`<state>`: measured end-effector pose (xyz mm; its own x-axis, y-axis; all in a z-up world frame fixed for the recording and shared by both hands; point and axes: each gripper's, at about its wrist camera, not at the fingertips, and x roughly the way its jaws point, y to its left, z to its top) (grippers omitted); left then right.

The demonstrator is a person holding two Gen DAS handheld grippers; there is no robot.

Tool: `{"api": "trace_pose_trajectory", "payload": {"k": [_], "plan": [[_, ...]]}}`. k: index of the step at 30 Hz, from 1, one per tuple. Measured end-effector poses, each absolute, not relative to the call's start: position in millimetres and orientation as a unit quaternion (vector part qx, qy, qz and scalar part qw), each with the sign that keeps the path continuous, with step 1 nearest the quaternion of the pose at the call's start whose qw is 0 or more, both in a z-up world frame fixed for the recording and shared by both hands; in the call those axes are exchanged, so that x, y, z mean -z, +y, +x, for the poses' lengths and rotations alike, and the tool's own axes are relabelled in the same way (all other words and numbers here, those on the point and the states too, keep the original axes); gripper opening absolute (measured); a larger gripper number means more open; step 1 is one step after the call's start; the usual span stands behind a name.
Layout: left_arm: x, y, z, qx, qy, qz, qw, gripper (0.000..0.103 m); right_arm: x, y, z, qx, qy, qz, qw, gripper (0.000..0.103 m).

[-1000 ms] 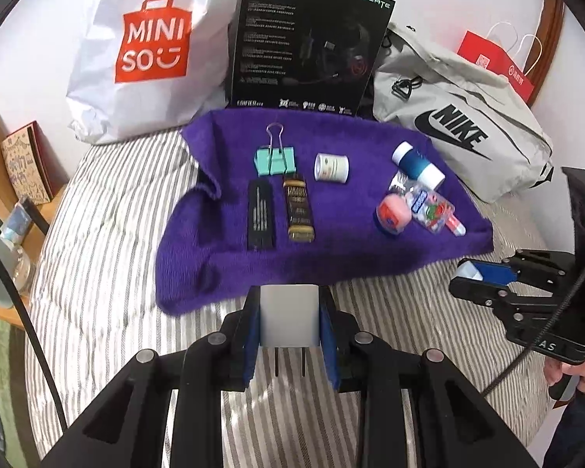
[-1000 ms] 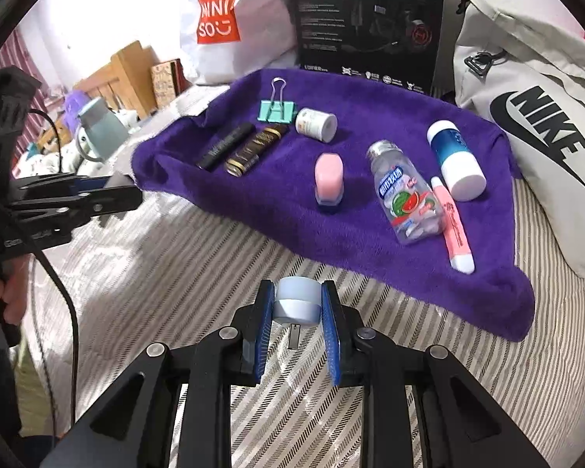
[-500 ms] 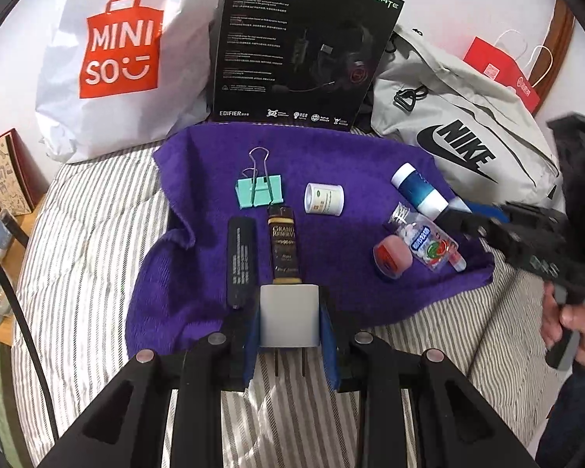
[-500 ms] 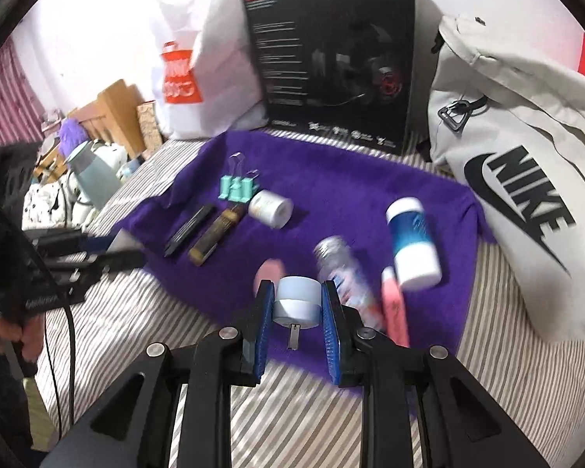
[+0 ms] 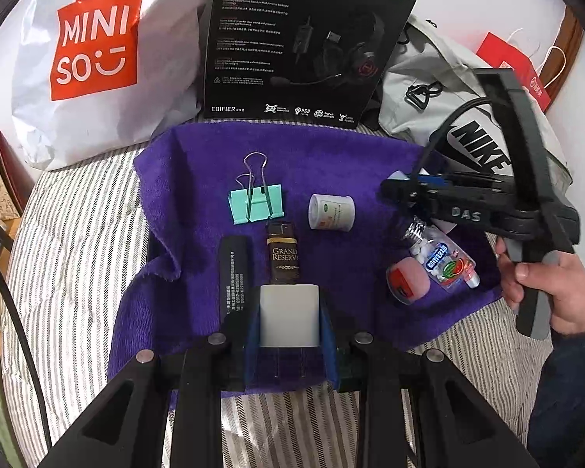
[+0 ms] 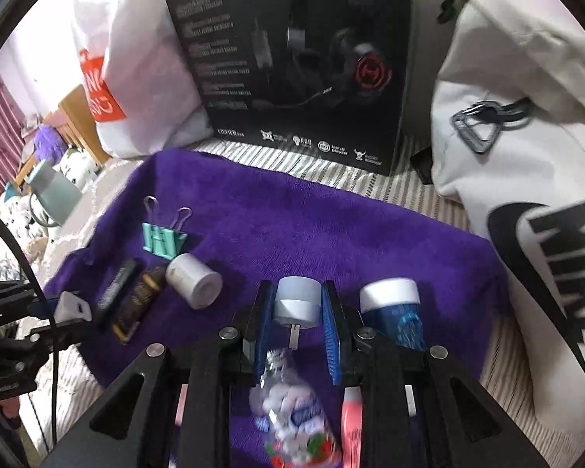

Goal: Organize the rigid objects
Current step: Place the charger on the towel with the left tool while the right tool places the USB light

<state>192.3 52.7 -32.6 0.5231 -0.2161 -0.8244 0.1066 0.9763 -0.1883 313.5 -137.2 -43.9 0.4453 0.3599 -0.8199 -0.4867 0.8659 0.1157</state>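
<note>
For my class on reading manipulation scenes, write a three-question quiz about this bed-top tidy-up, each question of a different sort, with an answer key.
1. True or false: the left gripper is empty.
2. Multiple choice: the mint binder clip lies on A) the striped bedsheet, B) the purple towel, C) the headset box.
3. Fill in: the right gripper is shut on a round grey ____.

Key
1. False: it is shut on a white plug adapter with its prongs pointing back toward the camera.
2. B.
3. Plug adapter: the grey plug adapter sits between the blue pads, one prong showing below it.
</note>
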Motion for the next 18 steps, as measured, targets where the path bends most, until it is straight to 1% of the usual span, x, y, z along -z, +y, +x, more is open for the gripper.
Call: {"api": "trace_pose_trajectory", "payload": {"k": [8, 14, 16, 17, 18], "plan": [[36.8, 61.3, 198.6, 0.092, 0.481, -0.063, 0.870, 0.026, 66.5, -120.6, 324.8, -0.245, 0.480, -0.100, 0.836, 0.024], [38.2, 66.3, 196.2, 0.091, 0.483, -0.067, 0.869, 0.026, 69.1, -118.7, 324.1, -0.245, 0.476, -0.113, 0.837, 0.025], [38.0, 67.5, 195.9, 0.091, 0.483, -0.068, 0.868, 0.026, 69.5, -117.0, 322.8, -0.248, 0.474, -0.118, 0.837, 0.030], [38.0, 68.0, 195.7, 0.091, 0.484, -0.069, 0.868, 0.026, 69.1, -116.6, 321.9, -0.252, 0.475, -0.118, 0.835, 0.037], [38.0, 68.4, 195.7, 0.091, 0.483, -0.070, 0.868, 0.026, 68.6, -115.8, 321.1, -0.255, 0.479, -0.117, 0.832, 0.050]]}}
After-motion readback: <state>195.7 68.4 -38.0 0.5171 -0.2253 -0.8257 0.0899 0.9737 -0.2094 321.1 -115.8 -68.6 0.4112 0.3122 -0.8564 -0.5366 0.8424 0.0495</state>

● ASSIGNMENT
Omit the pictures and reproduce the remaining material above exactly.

● REPLY TO THE TASK
`<state>`: measured end-effector pose (xyz mm; its own x-axis, y-axis; all in a z-up world frame fixed for the recording and shared by both hands; point and axes: each gripper's, at about its wrist camera, not at the fingertips, and x roughly the way its jaws point, y to its left, z to its top) (grippers omitted); left then right.

The demonstrator is a person holding two Gen DAS handheld grippers; there is no robot.

Tool: `{"api": "trace_pose_trajectory", "payload": {"k": [_], "plan": [[_, ...]]}}`. k: index of the step at 30 Hz, from 1, one per tuple. Measured end-effector poses, each absolute, not relative to the call's start: position in millimetres and orientation as a unit quaternion (vector part qx, qy, qz and scalar part qw), each with the sign that keeps the path continuous, with step 1 nearest the quaternion of the pose at the call's start whose qw is 0 or more, both in a z-up world frame fixed for the recording and shared by both hands; in the call those axes are exchanged, so that x, y, z mean -z, +y, +x, for the poses' lengths and rotations alike, and the tool's own axes are relabelled in the same way (all other words and numbers here, those on the point and the states too, keep the original axes); gripper opening absolute (measured); a larger gripper number means more open; step 1 is one step after the call's start; the usual span stands behind a name.
Layout: left_arm: x, y, z, qx, qy, qz, qw, gripper (0.000..0.103 m); right_arm: x, y, z, qx, qy, qz, qw, gripper (0.000..0.103 m).

[-1000 ms] 
[-1000 ms] 
[-500 ms] 
[-500 ms] 
[+0 ms] 
[+0 ms] 

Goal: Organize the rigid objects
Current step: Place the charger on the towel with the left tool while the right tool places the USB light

<state>192.3 52.7 -32.6 0.5231 -0.2161 -0.8244 0.1066 0.9763 -0.1883 313.5 -137.2 -43.9 0.4453 0.3599 -0.8199 -0.4867 0.8659 0.1157</state>
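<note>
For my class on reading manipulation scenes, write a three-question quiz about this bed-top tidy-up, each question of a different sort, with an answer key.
1. True or false: the left gripper is empty.
2. Multiple choice: the mint binder clip lies on A) the striped bedsheet, B) the purple towel, C) the headset box.
3. Fill in: the right gripper is shut on a round grey ____.

Key
1. False: it is shut on a white plug adapter with its prongs pointing back toward the camera.
2. B.
3. Plug adapter: the grey plug adapter sits between the blue pads, one prong showing below it.
</note>
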Motion for the next 18 steps, as measured, targets where the path bends most, until it is straight to 1% of the usual span, x, y, z along -z, +y, +x, more is open for the gripper.
Call: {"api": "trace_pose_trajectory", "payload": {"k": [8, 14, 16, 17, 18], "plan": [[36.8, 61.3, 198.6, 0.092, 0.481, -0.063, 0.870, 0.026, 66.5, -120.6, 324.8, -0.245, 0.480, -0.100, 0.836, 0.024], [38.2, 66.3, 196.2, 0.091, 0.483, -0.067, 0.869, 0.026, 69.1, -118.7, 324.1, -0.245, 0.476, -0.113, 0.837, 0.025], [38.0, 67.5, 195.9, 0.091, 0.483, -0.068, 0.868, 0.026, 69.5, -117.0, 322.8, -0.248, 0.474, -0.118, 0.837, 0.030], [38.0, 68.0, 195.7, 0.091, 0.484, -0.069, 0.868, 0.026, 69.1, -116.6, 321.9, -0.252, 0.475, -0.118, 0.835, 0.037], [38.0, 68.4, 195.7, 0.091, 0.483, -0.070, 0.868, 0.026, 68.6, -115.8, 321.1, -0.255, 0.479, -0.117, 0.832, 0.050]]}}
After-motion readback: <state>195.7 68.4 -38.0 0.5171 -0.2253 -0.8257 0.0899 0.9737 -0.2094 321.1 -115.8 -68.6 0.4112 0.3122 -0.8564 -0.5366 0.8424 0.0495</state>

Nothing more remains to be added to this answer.